Students have their own unique learning style; however, it may be different in different situations. Learners who prefer different learning styles have different motivations for learning and they also differ in confidence and reading speed. According to Vaishnav and Chirayu, learning style is a set of factors, attitudes and behaviors that facilitate students’ learning in a particular situation; this is the ability of learners to understand and process information [31].

Learning styles affect how students learn and are also influenced by personal experiences, culture, maturity and development. Each learner has distinct and consistent preferred methods of organizing, perceiving, and learning [32]. It has been shown that among dental students, 63 % preferred sensing learning and 42 % preferred visual learning style. Most students were well-balanced between active-reflective (60 %) and global-sequential (68 %) learning dimensions [33]. Similar studies have shown that a large proportion of orthodontic residents prefer sensing, active, and visual learning styles. In addition, they were well balanced in the dimensions of active-reflective and global-sequential learning dimensions [34]. In the present study, dental students were well-balanced in active-reflective learning dimensions.

The results of the present study showed that active learning style in the processing dimension and global learning style in the understanding dimension affect students’ satisfaction with the online course.
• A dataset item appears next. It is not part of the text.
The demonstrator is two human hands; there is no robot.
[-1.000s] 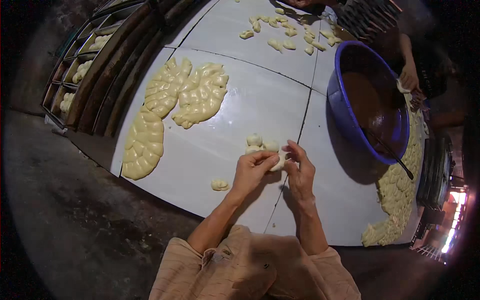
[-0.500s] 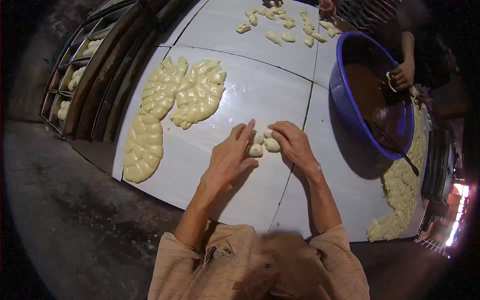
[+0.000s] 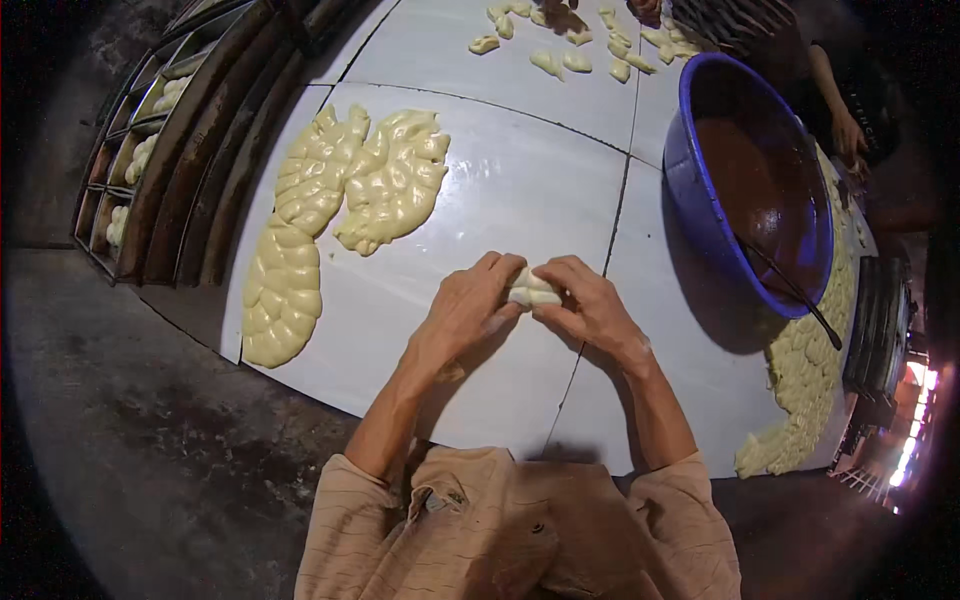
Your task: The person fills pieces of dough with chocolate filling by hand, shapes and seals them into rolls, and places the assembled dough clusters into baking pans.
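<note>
White tabletop (image 3: pixel 520 190) carries the dough cluster (image 3: pixel 533 288) on its near half, left hand (image 3: pixel 468 303) and right hand (image 3: pixel 592 303) curled in, pinching opposite ends, apparently to pack the pieces together, blue basin (image 3: pixel 690 200) off right, likely for elbow room.

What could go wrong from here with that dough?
1. The left hand and right hand hold the small dough pieces between them; uneven pressure might squash them.
2. The lowest left dough slab lies close to the table edge; a bump could push it over.
3. The dark utensil crosses the blue basin's rim; knocked, it might tip out.
</note>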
Cox and Tsai reported that students ‘learning preferences in the sensing-intuitive dimension are strong predictors of students’ learning satisfaction from face-to-face courses [35].

On the other hand, Wang showed that learning styles do not affect participants’ satisfaction with the teaching approach [32]. The results of many studies show a weak relationship between learning styles and learning outcomes [36,37,38].

In addition to study design, one reason for the difference in these results could be due to the use of various learning style assessment tools in the studies mentioned; obviously, different tools lead to different results. Cheng and Chau (2014) observed the use of the following tools in various studies: the Kolb’s model (1984), the Felder- Silverman (1988) learning style model, the Herrmann brain dominance instrument (1989), the Myers-Briggs (1993) personality type indicator, and Dunn and Dunn model (2003).

However, the authors indicate that the Felder -Silverman model is more appropriate tool than other tools for two reasons. The first reason is that each aspect of the tool is two-dimensional and the second reason is that it is more flexible considering the students’ learning needs in online and blended environments [39].

Conclusions

The use of technology in education has become widespread and by benefiting from its strength, university teachers have the opportunity to design their own education in a way that leads to deeper and more appropriate learning for students. One of the most important components of e-Learning is the use of a learning management system on which it is necessary to provide the desired training and employing all the tools in it based on learning objectives and in a wise way.

In addition, since we know there are different learning styles in students; appropriate learning activities should be designed based on information and communication technology and presented by using this system. Therefore, students can find their appropriate content based on their needs and learning style, which subsequently brings about their satisfaction with learning and ultimately leads to their academic success. The result of this study opens further doors for future research. Given the situation produced after the COVID-19 pandemic, more and broader studies on online course satisfaction will be useful for students and educators.